- _Problem details_: Among the lines below, a stretch begins at the one with "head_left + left" and ends at the one with "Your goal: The". Repeat that stretch exactly, ends included.

- _Recorded data_:
=== Section Start ===

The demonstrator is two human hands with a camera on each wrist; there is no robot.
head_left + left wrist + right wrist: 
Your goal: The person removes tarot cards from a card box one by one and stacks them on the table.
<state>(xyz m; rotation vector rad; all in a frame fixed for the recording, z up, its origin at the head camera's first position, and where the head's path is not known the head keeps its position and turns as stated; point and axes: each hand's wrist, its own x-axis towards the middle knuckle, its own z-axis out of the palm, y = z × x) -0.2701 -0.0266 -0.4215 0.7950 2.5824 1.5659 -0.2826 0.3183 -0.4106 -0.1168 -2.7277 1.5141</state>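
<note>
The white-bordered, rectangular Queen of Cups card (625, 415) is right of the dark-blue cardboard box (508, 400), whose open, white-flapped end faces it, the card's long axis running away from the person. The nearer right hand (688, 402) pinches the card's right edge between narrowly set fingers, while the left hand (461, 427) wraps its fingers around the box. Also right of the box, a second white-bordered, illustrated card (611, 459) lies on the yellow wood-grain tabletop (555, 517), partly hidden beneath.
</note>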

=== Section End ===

- _Answer below_:
head_left + left wrist + right wrist: 
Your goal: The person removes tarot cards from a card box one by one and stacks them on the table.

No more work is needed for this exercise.